Last minute addendum: N would be very upset if I did not mention the MacBook Air!!

An unfamiliar face

Look who I spied trying to peep his head out right before I left Paris: the Tour St Jacques!
Tower_s_j

That’s right– the 16th century structure who has been getting a facelift since, well, anyone can remember, is coming out from under the scaffolding to see what the 21st century looks like! (Wikipedia tells me it’s only been under construction since 2006, but I seem to recall it being under continuous cover since at least 1999, unless I am conflating it with St Sulpice, which has also been under construction for a curious period of time, having in fact never been finished to begin with).

The  tower, which was built between 1508 and 1523, is the only remaining element of a church destroyed during the French Revolution, and features some really frisky looking gargoyles– nothing like the sage of Notre Dame (note the Tour St Jacques in the background):

Gargoyle

In fact, I’m fairly certain there is a passage about the Tour St Jacques in Hugo’s Notre Dame de Paris (1831) but memory fails and so does an internet search– though this site, from whence I stole this lovely gargoyle, seems to agree.  Anyone remember?

A question of organization

Fellow writers and academics, this question is directed at you.

Four years of undergraduate study plus one masters year plus four PhD years means I have now amassed nine years’ worth of research.  Nine years’ worth of class notes, photocopies of articles, syllabi, projects, presentations, and final papers.  I’ve saved everything from my English major and from my (undeclared) French minor and even some stuff from a sociology class on Gender, Race, and Class taken at Barnard with Lynn Chancer in the spring of 1998.  I stand before you a paper woman, personally responsible for the death of a small forest somewhere, and likely as many copyright infringements.  And now I have but one question to ask:

How on earth does everyone else stay on top of their paper mess?

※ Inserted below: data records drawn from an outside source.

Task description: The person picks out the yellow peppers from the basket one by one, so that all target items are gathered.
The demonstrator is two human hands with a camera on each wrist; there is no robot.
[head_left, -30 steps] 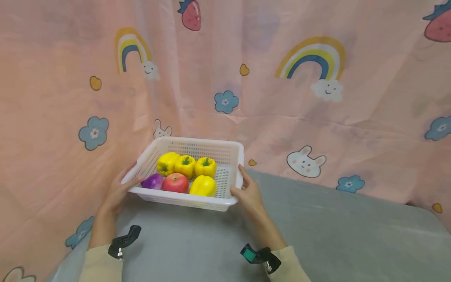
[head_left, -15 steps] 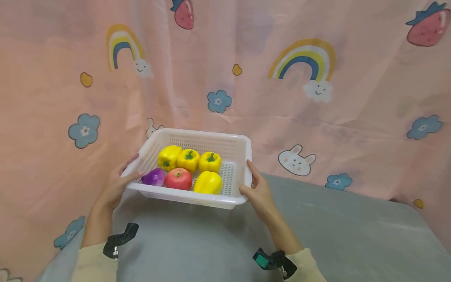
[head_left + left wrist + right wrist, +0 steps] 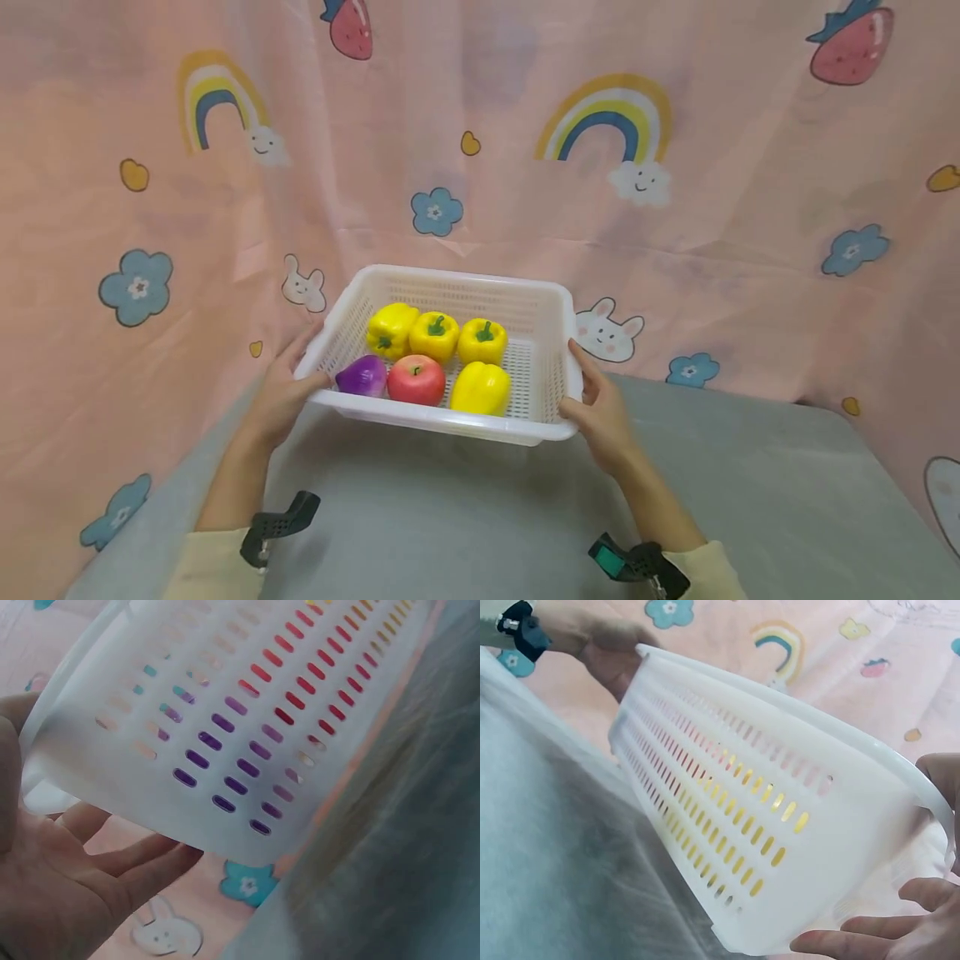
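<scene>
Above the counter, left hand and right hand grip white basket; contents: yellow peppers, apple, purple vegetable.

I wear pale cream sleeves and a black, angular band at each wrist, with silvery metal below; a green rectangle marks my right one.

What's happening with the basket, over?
Left hand, right hand gripping white basket by its ends, above table. Four yellow peppers, red apple, purple vegetable inside. No obstacle visible.
</scene>
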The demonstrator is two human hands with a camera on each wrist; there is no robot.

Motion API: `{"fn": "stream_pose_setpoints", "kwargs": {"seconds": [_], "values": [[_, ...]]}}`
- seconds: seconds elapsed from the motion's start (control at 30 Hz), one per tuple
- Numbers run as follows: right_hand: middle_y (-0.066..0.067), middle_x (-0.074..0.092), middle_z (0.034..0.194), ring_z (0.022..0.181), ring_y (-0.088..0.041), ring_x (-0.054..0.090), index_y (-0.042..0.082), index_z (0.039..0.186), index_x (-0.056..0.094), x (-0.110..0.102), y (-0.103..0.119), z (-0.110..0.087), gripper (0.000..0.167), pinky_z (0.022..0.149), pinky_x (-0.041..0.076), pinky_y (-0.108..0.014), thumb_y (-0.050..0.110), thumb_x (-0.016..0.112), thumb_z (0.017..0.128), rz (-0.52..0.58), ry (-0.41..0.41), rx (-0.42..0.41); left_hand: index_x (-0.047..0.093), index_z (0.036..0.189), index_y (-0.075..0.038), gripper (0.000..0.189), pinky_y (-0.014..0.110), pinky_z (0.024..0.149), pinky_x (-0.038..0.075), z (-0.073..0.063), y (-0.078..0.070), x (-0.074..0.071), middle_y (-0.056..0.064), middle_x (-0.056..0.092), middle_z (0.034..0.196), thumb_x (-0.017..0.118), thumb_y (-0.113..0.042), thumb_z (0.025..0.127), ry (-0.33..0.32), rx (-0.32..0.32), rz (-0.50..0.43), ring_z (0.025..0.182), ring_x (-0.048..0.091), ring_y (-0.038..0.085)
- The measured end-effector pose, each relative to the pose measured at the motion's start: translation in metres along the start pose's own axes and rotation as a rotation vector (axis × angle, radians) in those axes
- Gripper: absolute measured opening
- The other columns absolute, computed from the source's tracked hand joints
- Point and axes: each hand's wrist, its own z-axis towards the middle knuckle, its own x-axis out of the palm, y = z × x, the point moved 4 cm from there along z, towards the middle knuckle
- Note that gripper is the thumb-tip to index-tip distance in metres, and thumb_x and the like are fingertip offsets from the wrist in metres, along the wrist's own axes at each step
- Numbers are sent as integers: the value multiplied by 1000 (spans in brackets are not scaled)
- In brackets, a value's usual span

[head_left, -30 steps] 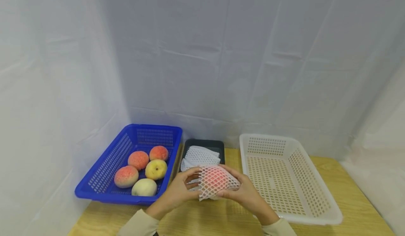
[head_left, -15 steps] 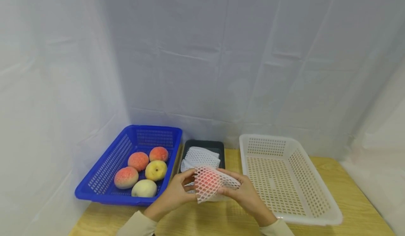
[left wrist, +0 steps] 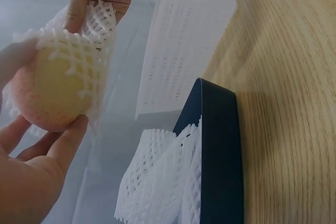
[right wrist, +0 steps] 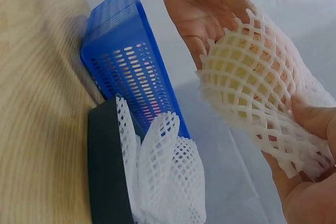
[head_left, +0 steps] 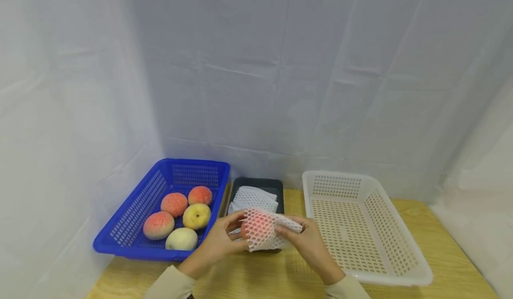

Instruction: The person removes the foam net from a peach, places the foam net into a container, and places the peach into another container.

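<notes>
A pink-and-yellow peach (left wrist: 50, 90) sits partly inside a white foam net sleeve (head_left: 264, 232), held above the dark tray. My left hand (head_left: 219, 242) grips the peach at its uncovered end, fingers and thumb around it. With thumb and fingers, my right hand (head_left: 310, 246) pinches the gathered far end of the sleeve. In the right wrist view, mesh (right wrist: 247, 77) covers most of the side facing that camera, and my left fingers lie behind it. The left wrist view shows bare peach skin between my fingers and the sleeve's edge.
A blue basket (head_left: 134, 252) with several peaches stands left. The small dark tray (head_left: 276, 185) behind my hands bears more foam sleeves (head_left: 254, 199). To the right is a white basket (head_left: 405, 228). All rest on a wooden table (head_left: 240, 279) before white sheeting.
The peach and sleeve have shifted a little to the left with my left hand. More bare peach shows at the left end, and the sleeve's right end looks flatter in my right hand.
</notes>
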Motion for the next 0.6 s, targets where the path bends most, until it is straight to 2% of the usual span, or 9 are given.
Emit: {"fn": "stream_pose_setpoints", "kwargs": {"seconds": [0.1,0.23,0.33,0.47,0.6], "values": [[-16,71,102,85,-12,67,-2,102,72,0,4,6,26,77,54,-23,8,77,79,-50,-74,-24,41,139,8,72,27,93,50,1,-1,-5,28,46,135,78,-4,78,-19,-42,-14,122,50,37],[-14,72,97,80,-10,65,0,98,73,-4,11,15,22,72,54,-21,9,78,79,-131,-157,-60,43,142,-4,74,28,95,49,2,-5,-15,19,43,142,80,-11,78,-58,-97,-23,125,48,32],[-13,72,94,78,-12,65,0,99,74,-8,11,22,22,70,53,-22,12,77,80,-205,-184,-56,44,142,-12,71,31,97,49,1,-8,-26,13,44,144,79,-14,80,-89,-113,16,128,46,31],[-15,72,96,82,-18,67,-2,101,73,-10,10,30,25,70,54,-24,15,76,82,-303,-213,-59,44,142,-16,69,38,100,47,-2,-9,-42,12,44,145,77,-16,82,-144,-121,87,131,43,34],[-18,71,98,84,-21,67,-4,102,72,-5,4,40,26,73,54,-26,12,75,83,-305,-250,-60,45,141,-18,68,40,97,49,-5,-9,-59,12,44,145,77,-18,82,-198,-143,120,131,42,35]]}}
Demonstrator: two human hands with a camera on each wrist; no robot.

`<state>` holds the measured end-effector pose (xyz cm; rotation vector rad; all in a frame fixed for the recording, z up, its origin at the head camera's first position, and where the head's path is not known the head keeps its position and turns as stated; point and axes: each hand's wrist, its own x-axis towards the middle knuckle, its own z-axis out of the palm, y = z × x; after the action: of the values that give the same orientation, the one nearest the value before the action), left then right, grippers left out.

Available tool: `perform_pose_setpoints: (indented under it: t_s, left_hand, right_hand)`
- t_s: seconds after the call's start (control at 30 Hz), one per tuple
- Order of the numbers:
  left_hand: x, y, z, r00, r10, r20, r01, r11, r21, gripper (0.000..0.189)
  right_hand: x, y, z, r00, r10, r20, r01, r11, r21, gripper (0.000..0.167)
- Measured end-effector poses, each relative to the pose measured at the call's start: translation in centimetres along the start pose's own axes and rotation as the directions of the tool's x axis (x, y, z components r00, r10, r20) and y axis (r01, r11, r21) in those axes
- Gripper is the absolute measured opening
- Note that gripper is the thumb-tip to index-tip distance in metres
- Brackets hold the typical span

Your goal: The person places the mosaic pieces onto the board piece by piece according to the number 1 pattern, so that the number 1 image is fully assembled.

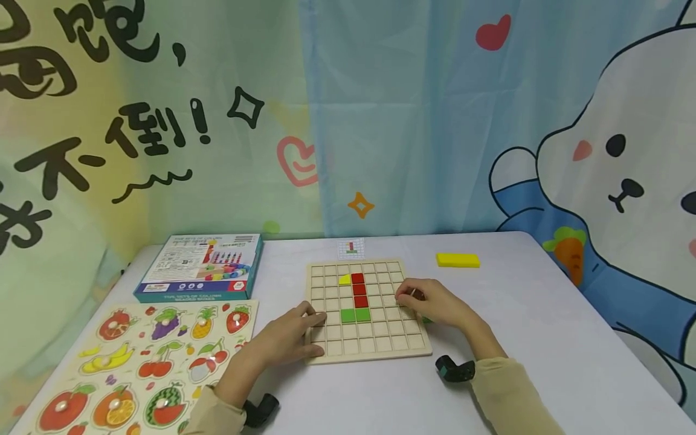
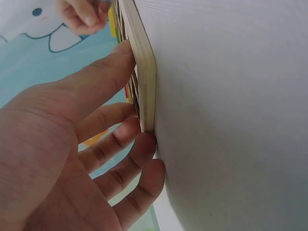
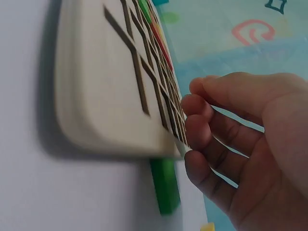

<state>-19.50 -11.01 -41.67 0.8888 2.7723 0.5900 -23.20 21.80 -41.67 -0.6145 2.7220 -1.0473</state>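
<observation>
A wooden grid board [image 1: 391, 343] lies on the table, with a yellow piece [image 1: 344, 280], a column of red squares [image 1: 360, 301] and a row of green squares [image 1: 348, 316] in its cells. My left hand [image 1: 285, 335] rests at the board's left edge. Its thumb and index finger touch the top, while the other fingertips lie along the side in the left wrist view. Bent fingers of my right hand [image 1: 435, 302] hover at the right edge; whether they pinch a small piece I cannot tell. Below them, a green block [image 3: 165, 187] sticks out beside the board.
Beyond the board lies a small pattern card [image 1: 351, 249]. A yellow bar [image 1: 458, 260] is at the back right. To the left are a printed box [image 1: 198, 266] and a fruit picture board [image 1: 136, 356]. A printed curtain [image 1: 391, 121] hangs behind the table.
</observation>
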Motion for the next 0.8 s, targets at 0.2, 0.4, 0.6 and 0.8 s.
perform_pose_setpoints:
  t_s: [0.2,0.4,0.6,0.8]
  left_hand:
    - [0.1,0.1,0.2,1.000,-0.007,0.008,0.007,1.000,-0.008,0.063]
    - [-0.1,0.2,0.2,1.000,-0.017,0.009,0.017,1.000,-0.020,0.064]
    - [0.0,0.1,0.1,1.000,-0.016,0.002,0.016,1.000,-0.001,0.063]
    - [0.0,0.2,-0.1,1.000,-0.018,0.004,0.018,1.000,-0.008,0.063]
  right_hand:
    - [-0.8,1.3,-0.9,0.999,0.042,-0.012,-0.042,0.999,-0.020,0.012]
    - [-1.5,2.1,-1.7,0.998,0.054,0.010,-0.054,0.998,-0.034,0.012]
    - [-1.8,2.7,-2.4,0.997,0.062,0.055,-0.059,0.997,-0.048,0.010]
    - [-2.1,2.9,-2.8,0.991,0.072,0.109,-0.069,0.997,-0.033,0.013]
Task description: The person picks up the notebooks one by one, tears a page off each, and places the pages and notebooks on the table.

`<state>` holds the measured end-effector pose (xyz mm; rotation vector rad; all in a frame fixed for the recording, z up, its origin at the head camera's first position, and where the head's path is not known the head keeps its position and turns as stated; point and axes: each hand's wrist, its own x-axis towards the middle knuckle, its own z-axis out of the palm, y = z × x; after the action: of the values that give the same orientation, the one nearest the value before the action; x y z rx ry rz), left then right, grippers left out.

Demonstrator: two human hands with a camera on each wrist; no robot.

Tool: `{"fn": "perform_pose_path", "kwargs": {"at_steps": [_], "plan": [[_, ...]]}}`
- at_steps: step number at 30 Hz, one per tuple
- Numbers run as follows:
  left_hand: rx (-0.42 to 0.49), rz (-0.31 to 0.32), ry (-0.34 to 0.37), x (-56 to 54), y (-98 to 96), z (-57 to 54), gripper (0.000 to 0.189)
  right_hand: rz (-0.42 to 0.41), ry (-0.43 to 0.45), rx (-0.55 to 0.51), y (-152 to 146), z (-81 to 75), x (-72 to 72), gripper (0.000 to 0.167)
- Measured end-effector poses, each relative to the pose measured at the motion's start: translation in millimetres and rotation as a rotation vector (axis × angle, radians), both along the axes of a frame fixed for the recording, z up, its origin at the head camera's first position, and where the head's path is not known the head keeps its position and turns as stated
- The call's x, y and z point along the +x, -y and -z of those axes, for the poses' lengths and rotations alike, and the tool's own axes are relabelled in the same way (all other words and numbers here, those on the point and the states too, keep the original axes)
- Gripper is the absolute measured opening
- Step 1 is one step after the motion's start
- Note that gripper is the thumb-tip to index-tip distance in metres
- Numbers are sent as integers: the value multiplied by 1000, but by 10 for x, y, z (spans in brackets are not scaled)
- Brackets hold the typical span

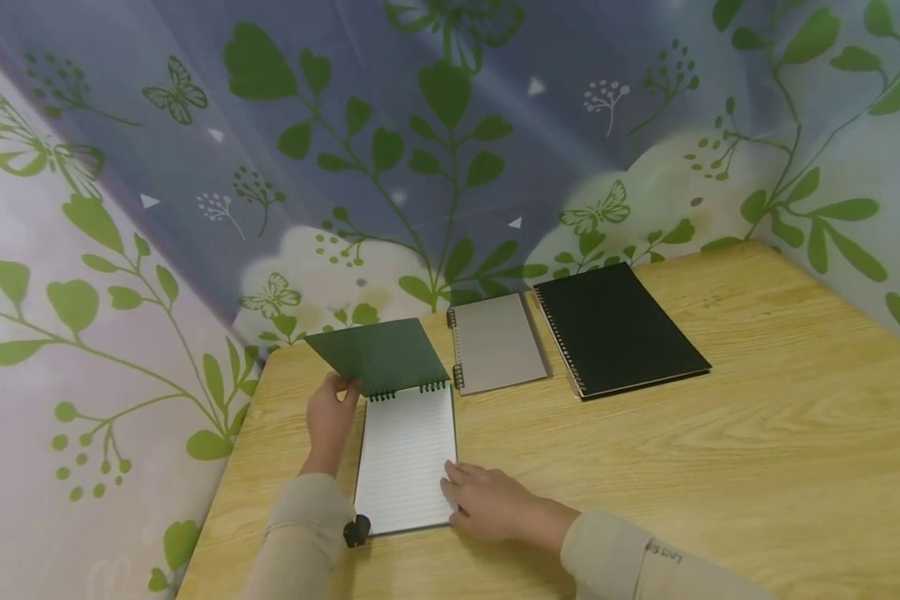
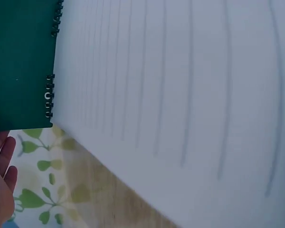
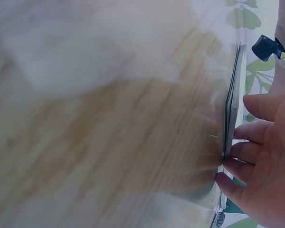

More particularly, I’m interested in controlling the photocopied articles which lurk in a variety of filing boxes shoved haphazardly onto shelves and into closets.  I want to know, for instance, how to find an article on a given topic when I want it.  I have articles I don’t even know I have, and I want to have a way of knowing that I have them.  The folders aren’t working because there are so many papers crammed together that I can’t read the labels.

What do you suggest? Binders? My own personal card catalog, a little box full of index cards with directions as to where the article is filed, cross-referenced to subject, author, and title? Is there a way to do this on the computer? An excel spreadsheet perhaps?

Thank you very much.

Bathroom Reading

Babyreading_2
Couldn’t not share this one, courtesy of The Elegant Variation:

We’re long-time proponents of what we feel is a vital, overlooked
sub-niche of books:  Bathroom Reading.  The qualities that make a
perfect bathroom book are, like any other definition of perfection,
elusive and subject to change.  But generally speaking, these books
consist of easily digestible, standalone bits and don’t make too many
deep demands – as attention can be at a premium in such moments.

I responded in the comments, "Philip Roth’s Shoptalk and Louis Menand’s American Studies."

What’s in your bathroom?

(did you think we were going to stay all hoity-toity lit-critty from now on?)